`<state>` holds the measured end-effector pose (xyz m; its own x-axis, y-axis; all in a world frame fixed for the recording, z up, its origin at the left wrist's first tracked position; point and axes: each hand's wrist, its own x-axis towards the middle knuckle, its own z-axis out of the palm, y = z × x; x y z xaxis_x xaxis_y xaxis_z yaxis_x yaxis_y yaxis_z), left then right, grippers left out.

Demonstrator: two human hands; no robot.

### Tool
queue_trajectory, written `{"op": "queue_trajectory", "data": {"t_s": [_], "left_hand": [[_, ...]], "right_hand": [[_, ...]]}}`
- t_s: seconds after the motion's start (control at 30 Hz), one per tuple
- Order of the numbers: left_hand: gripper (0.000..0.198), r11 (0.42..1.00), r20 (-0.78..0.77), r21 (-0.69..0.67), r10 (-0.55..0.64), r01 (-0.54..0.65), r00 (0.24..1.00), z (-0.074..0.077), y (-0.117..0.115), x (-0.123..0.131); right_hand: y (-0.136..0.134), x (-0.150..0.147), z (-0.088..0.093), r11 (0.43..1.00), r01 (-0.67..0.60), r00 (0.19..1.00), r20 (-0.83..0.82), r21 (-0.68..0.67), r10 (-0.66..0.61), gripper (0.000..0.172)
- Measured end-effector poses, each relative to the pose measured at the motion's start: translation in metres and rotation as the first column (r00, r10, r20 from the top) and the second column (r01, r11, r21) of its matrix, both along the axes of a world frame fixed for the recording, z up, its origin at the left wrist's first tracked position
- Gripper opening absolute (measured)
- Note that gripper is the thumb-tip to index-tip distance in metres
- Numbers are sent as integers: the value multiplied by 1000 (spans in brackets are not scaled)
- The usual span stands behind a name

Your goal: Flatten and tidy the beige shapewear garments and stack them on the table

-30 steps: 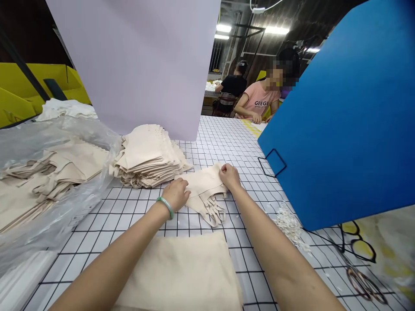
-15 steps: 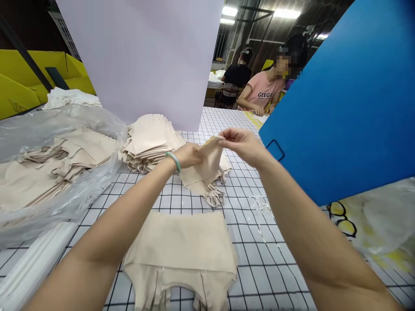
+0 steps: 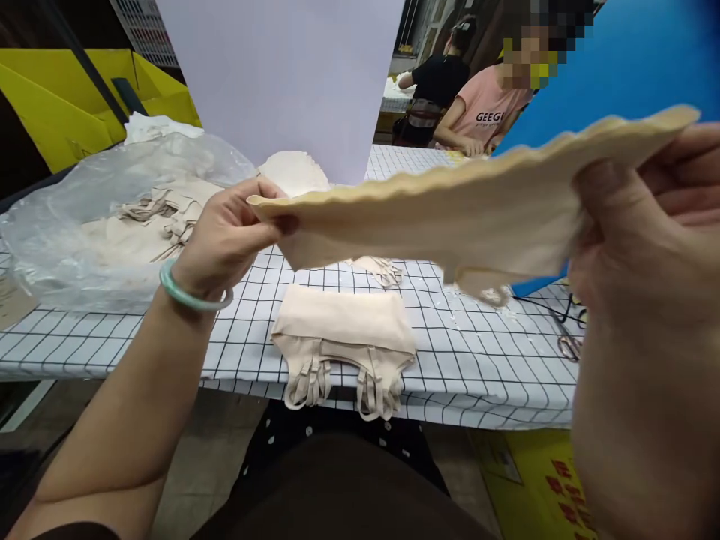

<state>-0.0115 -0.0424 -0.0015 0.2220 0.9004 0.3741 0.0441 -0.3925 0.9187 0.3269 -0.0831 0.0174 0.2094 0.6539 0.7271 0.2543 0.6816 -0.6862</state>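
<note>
I hold a beige fabric piece with a scalloped edge (image 3: 450,214) stretched out close to my face. My left hand (image 3: 225,236), with a green bangle on the wrist, pinches its left end. My right hand (image 3: 646,225) is closed round its right end. Below it, a folded beige garment with straps (image 3: 343,330) lies at the near edge of the grid-patterned table (image 3: 478,360). Another strappy beige piece (image 3: 379,268) lies just behind it.
A clear plastic bag of beige pieces (image 3: 112,217) sits at the left, a stack of pieces (image 3: 295,172) behind my left hand. A white board (image 3: 281,75) and blue board (image 3: 619,52) stand upright. Scissors (image 3: 565,341) lie at the right. Two people (image 3: 484,105) sit beyond the table.
I have lifted the beige piece off the table and pulled it wide, close to my face. The view has dropped back, so the table's near edge and my lap show.
</note>
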Motion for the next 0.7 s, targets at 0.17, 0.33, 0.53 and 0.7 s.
{"op": "queue_trajectory", "data": {"t_s": [0.17,0.33,0.53,0.7], "left_hand": [[18,970,165,-215,-78,113,983,-39,-49,-15],[25,869,85,-494,1,41,996,-111,-34,-14],[33,793,-167,-566,155,-223,974,-159,-12,-12],[26,825,-191,-502,188,-260,963,-159,-4,-17]], "right_hand": [[-46,-20,-58,981,98,983,-138,-165,-121,18],[-40,-35,-146,799,8,982,-148,-601,-121,35],[-26,-39,-205,620,231,973,171,-750,-155,44],[-30,-39,-196,601,289,957,237,-745,-167,41]]}}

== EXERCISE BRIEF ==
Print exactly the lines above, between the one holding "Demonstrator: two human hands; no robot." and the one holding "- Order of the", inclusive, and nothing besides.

== REPLY TO THE EXERCISE ==
Demonstrator: two human hands; no robot.

### Tool
queue_trajectory, written `{"op": "queue_trajectory", "data": {"t_s": [_], "left_hand": [[_, ...]], "right_hand": [[_, ...]]}}`
- t_s: seconds after the motion's start (control at 30 Hz), one per tuple
- Order of the numbers: left_hand: gripper (0.000..0.198), r11 (0.42..1.00), r20 (-0.78..0.77), r21 (-0.69..0.67), r10 (-0.55..0.64), r01 (-0.54..0.65), r00 (0.24..1.00), z (-0.074..0.077), y (-0.117..0.115), x (-0.123..0.131); right_hand: y (-0.136..0.134), x (-0.150..0.147), z (-0.088..0.093), r11 (0.43..1.00), r01 (-0.67..0.60), r00 (0.19..1.00), r20 (-0.83..0.82), r21 (-0.68..0.67), r10 (-0.66..0.61), gripper (0.000..0.172)

The response is now done.